___ The data ___
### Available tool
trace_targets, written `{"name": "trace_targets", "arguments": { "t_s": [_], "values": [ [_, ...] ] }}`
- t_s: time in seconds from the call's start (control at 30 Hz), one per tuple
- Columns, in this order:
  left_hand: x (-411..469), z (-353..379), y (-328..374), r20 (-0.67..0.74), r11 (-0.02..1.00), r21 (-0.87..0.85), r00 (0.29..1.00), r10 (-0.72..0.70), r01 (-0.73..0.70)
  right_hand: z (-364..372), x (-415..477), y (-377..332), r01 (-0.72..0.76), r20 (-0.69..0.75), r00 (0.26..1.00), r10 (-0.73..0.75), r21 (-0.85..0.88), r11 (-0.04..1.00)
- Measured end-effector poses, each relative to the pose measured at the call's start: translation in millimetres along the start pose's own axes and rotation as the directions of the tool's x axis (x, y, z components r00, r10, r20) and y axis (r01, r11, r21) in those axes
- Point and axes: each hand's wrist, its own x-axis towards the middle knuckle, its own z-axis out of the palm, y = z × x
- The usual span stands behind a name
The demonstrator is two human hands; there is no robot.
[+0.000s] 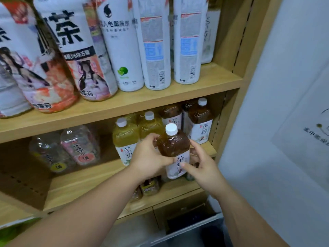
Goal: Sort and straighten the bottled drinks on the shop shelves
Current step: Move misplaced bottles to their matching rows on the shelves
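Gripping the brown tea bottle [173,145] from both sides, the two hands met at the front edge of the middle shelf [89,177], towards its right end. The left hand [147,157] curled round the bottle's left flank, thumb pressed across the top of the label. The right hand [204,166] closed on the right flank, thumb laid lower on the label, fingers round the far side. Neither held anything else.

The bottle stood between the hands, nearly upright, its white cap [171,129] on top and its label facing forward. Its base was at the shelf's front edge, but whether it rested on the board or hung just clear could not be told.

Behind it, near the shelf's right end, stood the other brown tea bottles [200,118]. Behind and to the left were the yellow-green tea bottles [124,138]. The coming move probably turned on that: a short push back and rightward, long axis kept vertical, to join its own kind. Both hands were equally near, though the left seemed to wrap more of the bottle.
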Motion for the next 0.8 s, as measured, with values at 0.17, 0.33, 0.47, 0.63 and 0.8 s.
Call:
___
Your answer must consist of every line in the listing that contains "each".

# [Response box]
- Measured end-effector poses, each relative to the pose measured at the call's start: translation in millimetres along the start pose's own axes and rotation as the directions of the tool's x axis (x, y, z components r00, r10, r20) and y axis (r01, r11, r21) in those axes
- Point and axes: each hand's wrist, its own x-axis towards the middle knuckle, its own z-axis out of the palm, y = z × x

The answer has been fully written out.